Es zeigte sich weiterhin, dass bei pathologischen Mittelohrbefunden, d.h. einem ohrmikroskopischen Paukenhöhlenerguss, das Gehörgangsvolumen der richtig erkannten Befunde bei der 1000Hz-Tympanometrie noch kleiner war, es lag hier im Mittel bei 0,52 ml. Ebenfalls interessant sind die Befunde der 1000Hz-Tympanometrie bei größeren Gehörgangsvolumina. Hier fanden sich häufig deutlich überhöhte Compliances, bzw. mehrgipflige Tympanogramme. Das durchschnittliche Gehörgangsvolumen lag in diesen Fällen bei 0,89 ml mit einer SD von 0,18.

Fazit

An Hand dieser Ergebnisse gehen wir davon aus, dass weniger das Lebensalter und damit die Elastizität der Gehörgangswand der Patienten, als vielmehr das Gehörgangsvolumen der entscheidende Faktor ist, welche Sondentonfrequenz bei der Tympanometrie in der Lage ist, die „wahre“ Compliance zu erkennen. Dies bedeutet für die Praxis, dass z.B. bei Kindern mit Down Syndrom, welche naturgemäß sehr kleine Gehörgänge haben, die 1000Hz-Tympanometrie deutlich länger angewendet werden sollte.

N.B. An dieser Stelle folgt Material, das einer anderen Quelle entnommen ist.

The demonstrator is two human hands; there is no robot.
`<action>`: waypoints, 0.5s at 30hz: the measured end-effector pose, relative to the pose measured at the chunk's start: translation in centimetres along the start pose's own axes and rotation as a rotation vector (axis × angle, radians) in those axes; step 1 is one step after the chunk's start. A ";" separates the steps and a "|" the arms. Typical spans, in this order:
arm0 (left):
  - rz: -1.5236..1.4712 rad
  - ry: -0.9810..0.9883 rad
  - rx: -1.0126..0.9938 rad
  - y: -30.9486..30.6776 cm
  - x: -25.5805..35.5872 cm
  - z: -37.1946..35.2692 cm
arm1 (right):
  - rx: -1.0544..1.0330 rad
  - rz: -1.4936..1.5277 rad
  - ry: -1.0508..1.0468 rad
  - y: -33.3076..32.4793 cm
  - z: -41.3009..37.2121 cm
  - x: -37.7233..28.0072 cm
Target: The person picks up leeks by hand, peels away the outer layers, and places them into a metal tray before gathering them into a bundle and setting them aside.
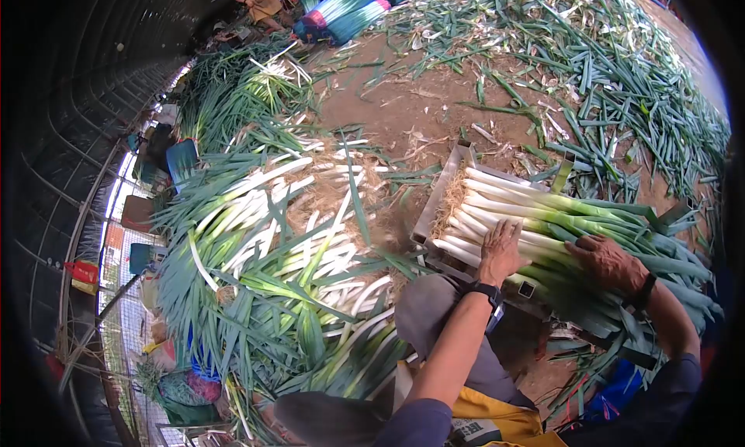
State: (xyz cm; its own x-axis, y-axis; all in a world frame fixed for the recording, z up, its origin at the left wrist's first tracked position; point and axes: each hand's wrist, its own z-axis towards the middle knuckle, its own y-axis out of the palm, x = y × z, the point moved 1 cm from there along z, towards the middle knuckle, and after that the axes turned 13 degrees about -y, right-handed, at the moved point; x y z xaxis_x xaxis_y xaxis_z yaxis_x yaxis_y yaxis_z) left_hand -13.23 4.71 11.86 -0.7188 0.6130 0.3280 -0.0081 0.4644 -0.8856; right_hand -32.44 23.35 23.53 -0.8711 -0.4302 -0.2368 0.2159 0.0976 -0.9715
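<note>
Long leeks [512, 206] with white stems and green leaves lie side by side in a metal rack [434, 191], their root ends against its left end plate. My left hand [503, 253] rests on the white stems with its fingers spread. Further right, my right hand [609, 261] lies over the green part of the same leeks, fingers pointing left and slightly bent. Both hands touch the leeks from above. The undersides of my fingers are hidden. A dark watch [487, 293] is on my left wrist, and a dark band [641, 292] circles the right one.
To the left is a large heap of loose leeks [310, 245]. Cut leaves [621, 98] litter the brown ground [380, 98]. Tied bundles [345, 12] lie at the far end near another person [260, 1]. My knee [423, 307] is close to the rack.
</note>
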 end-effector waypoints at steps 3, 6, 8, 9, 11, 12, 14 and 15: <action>0.041 -0.027 0.054 1.0 0.5 0.3 | -0.041 0.043 0.032 0.5 -0.2 1.1; 0.078 -0.088 0.004 0.7 1.5 -0.2 | -0.064 -0.030 0.082 0.2 0.5 -0.2; 0.069 -0.115 -0.021 1.0 1.3 -0.2 | -0.094 -0.237 0.115 1.9 0.2 -1.3; 0.057 -0.112 -0.001 2.0 1.0 -0.1 | -0.104 -0.222 0.132 2.4 0.3 -1.4; 0.045 -0.113 0.017 2.6 0.9 0.6 | -0.123 -0.195 0.171 2.9 0.6 -1.2; 0.046 -0.122 0.004 2.7 1.0 0.4 | -0.128 -0.175 0.168 3.4 0.5 -1.2; 0.050 -0.135 -0.017 2.8 1.0 0.6 | -0.136 -0.147 0.158 4.2 0.4 -0.5; 0.030 -0.125 0.002 3.0 0.7 0.9 | -0.141 -0.166 0.145 4.6 0.5 0.1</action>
State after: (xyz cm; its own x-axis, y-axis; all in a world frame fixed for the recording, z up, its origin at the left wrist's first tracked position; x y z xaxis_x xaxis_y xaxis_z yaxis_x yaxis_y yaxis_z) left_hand -14.42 5.98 9.16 -0.7995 0.5426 0.2577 0.0135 0.4451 -0.8954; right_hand -31.30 23.32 19.01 -0.9459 -0.3184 -0.0628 0.0099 0.1652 -0.9862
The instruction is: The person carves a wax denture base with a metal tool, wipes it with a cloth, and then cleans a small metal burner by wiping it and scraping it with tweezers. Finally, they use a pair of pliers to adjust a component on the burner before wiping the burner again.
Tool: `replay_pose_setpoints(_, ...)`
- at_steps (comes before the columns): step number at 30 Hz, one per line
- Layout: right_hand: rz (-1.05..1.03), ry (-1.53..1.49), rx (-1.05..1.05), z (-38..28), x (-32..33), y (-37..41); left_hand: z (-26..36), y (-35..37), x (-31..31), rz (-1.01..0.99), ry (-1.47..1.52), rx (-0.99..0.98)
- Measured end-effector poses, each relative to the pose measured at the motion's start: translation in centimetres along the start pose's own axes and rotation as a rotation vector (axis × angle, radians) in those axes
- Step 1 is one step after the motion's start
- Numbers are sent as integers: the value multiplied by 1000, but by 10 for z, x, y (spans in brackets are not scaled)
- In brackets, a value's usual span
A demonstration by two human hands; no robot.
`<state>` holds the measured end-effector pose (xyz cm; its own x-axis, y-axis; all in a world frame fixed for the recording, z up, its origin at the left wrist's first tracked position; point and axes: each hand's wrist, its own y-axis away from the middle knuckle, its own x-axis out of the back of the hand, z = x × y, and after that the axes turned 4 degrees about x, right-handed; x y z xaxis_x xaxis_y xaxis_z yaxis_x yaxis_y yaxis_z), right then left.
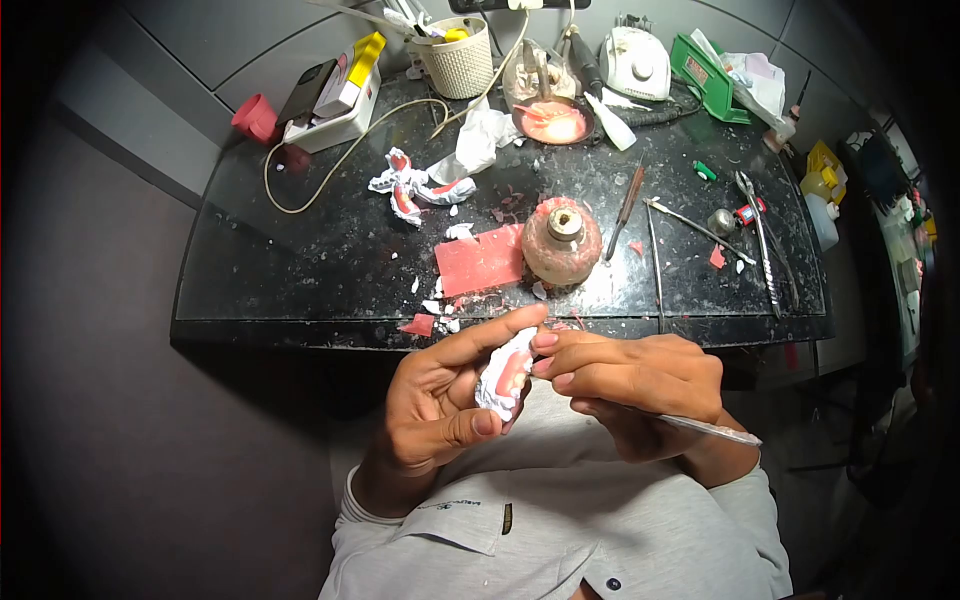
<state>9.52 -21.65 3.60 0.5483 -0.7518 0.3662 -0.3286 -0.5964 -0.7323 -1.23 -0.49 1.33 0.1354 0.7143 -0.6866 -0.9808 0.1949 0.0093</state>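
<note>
My left hand [440, 400] is closed round a white plaster dental model [496, 385], thumb at its lower edge and fingers behind it. Pink wax and a row of pale teeth show on the model's face. My right hand [635, 380] grips a thin metal tool [715, 430], whose handle sticks out below the palm to the right. Its fingertips meet the model's right side, and the tool's working tip is hidden there. Both hands are in front of the bench's near edge, above the grey shirt.
On the black bench [330, 270] stand a glass spirit burner [562, 245], a pink wax sheet [480, 262], more plaster pieces [405, 190], a bowl of pink wax [553, 122], metal tools [765, 250], a woven basket [460, 68] and a green tray [708, 82].
</note>
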Motion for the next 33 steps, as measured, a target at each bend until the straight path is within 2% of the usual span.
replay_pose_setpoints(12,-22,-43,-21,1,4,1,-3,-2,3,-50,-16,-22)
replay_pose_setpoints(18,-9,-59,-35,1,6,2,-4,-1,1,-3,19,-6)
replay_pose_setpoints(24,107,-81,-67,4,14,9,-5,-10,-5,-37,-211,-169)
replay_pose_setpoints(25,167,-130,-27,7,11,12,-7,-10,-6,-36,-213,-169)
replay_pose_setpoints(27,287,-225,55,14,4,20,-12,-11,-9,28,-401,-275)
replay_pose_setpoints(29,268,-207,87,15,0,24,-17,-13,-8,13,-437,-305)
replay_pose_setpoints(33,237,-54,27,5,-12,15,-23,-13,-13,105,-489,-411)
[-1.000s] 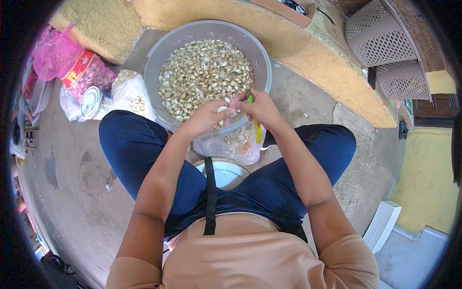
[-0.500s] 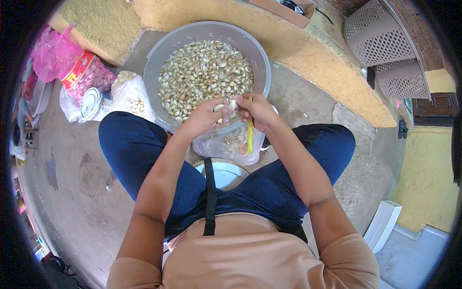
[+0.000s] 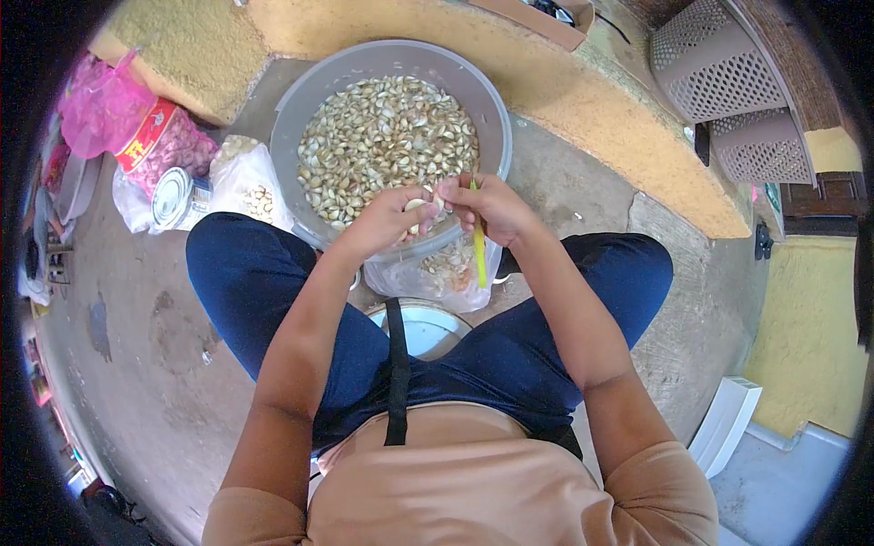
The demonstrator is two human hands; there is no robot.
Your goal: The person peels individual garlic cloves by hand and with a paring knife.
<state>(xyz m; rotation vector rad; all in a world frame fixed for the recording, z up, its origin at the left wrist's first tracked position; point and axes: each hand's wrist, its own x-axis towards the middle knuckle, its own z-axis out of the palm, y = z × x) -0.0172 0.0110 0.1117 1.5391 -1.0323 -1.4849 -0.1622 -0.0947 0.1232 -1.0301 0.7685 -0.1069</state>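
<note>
My left hand [image 3: 393,217] is closed around a few pale garlic cloves [image 3: 416,211], held over the near rim of a big grey tub [image 3: 496,118]. Close against it, my right hand [image 3: 492,209] is closed too, with a slim yellow tool [image 3: 481,259] running through the fingers and pointing down; its blade or tip cannot be made out. The right thumb and fingertips touch a clove between the two hands. Many garlic cloves [image 3: 387,136] fill the tub. Below the hands, a clear plastic bag [image 3: 464,296] holds papery skins.
A white lid or bucket top [image 3: 423,329] lies between my knees. At the left stand a pink mesh sack [image 3: 177,150], a can [image 3: 173,198] and a white bag [image 3: 241,177]. A yellow ledge [image 3: 583,114] curves behind the tub; grey perforated crates [image 3: 728,77] are at upper right.
My right hand has turned slightly, and the yellow tool's lower end has swung a little to the right. The right fingertips have shifted slightly left against the clove. My left hand has barely moved.
</note>
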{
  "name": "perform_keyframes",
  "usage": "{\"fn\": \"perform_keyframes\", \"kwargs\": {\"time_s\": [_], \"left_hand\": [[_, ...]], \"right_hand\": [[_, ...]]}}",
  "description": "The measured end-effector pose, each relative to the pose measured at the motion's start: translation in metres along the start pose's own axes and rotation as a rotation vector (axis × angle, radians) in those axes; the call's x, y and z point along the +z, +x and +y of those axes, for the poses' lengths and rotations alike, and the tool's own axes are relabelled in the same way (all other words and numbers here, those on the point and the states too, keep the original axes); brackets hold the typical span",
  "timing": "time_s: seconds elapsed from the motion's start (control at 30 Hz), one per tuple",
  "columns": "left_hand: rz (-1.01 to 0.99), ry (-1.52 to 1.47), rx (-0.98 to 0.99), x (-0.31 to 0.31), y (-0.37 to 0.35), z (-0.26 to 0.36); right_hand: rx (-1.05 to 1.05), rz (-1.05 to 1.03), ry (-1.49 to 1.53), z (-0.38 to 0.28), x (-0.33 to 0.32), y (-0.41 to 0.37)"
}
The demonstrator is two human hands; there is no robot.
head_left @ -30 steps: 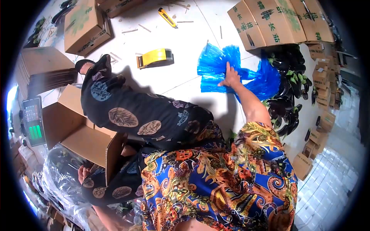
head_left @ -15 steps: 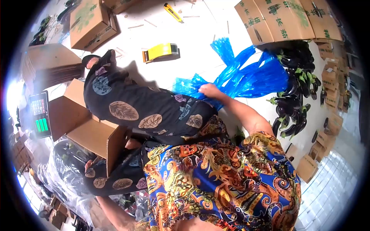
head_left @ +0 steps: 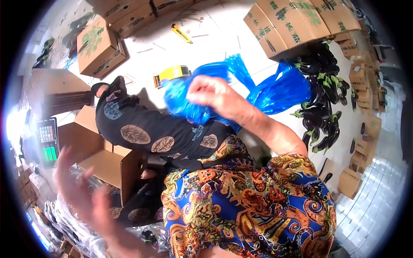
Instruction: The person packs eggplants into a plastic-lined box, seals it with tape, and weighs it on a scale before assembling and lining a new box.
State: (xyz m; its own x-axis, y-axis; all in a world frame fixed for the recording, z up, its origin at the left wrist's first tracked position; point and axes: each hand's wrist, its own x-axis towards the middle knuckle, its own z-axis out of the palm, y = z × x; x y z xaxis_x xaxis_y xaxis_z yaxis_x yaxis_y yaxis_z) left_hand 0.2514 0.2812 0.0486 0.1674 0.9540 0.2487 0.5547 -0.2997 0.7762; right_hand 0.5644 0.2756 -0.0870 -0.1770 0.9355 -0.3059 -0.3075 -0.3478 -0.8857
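My right hand [head_left: 211, 92] is closed on a blue plastic bag [head_left: 187, 101], lifted above my trouser leg. More blue plastic [head_left: 282, 90] lies spread on the floor to its right. Blurred by motion, my left hand [head_left: 81, 193] has its fingers apart and nothing visible in it. It is in front of an open cardboard box [head_left: 101, 157] standing between my legs. Clear plastic [head_left: 73, 219] lies below and behind that hand.
A yellow tape dispenser [head_left: 172, 74] and a yellow utility knife [head_left: 181, 33] lie on the floor. Eggplants [head_left: 320, 112] are heaped at right beside printed cartons [head_left: 297, 26]. A scale with a lit green display [head_left: 48, 142] stands at left, near stacked flat cardboard [head_left: 56, 90].
My right hand has risen and moved left, pulling blue plastic up with it. My left hand has come up from low beside my leg to the front of the open box.
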Motion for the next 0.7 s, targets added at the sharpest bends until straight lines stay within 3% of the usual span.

Die erhobenen Daten lassen den Schluss zu, dass es bei einem Gehörgangsvolumen unterhalb von 0,9 ml (Restvolumen hinter der Sonde) sinnvoller scheint, einen Sondenton mit 1000 Hz einem 226 Hz-Ton vorzuziehen. Wir möchten damit die Rolle der Hochfrequenztympanometrie neu diskutieren.


Literatur

1.
Schade G, Fauser H-A, Fleischer S, Breitfuss A, Schiller R, Müller F, Bubenheim M, Hess M. 1000Hz- versus 226Hz-Tympanometrie – welche Methode ist hilfreicher? 22. Jahrestagung der Deutschen Gesellschaft für Phoniatrie und Pädaudiologie, 24. Kongress der Union der Europäischen Phoniater. Berlin, 16.-18.09.2005. Düsseldorf, Köln: German Medical Science; 2005. Doc 05dgppV20. Online verfügbar unter: http://www.egms.de//en/meetings/dgpp2005/05dgpp025.shtml.
2.
Harris PK, Hutchinson KM, Moravec J. The use of tympanometry and pneumatic otoscopy for predicting middle ear disease. Am J Audiol. 2005;14(1):3–13.
3.
Rhodes MC, Margolis RH, Hirsch JE, Napp AP. Hearing screening in the newborn intensive care nursery: comparison of methods. Otolaryngol Head Neck Surg 1999; (6):799-808.
4.
Hunter LL, Margolis RH. Effects of tympanic membrane abnormalities on auditory function. J Am Acad Audiol 1997 Dec; 8(6): 431-46.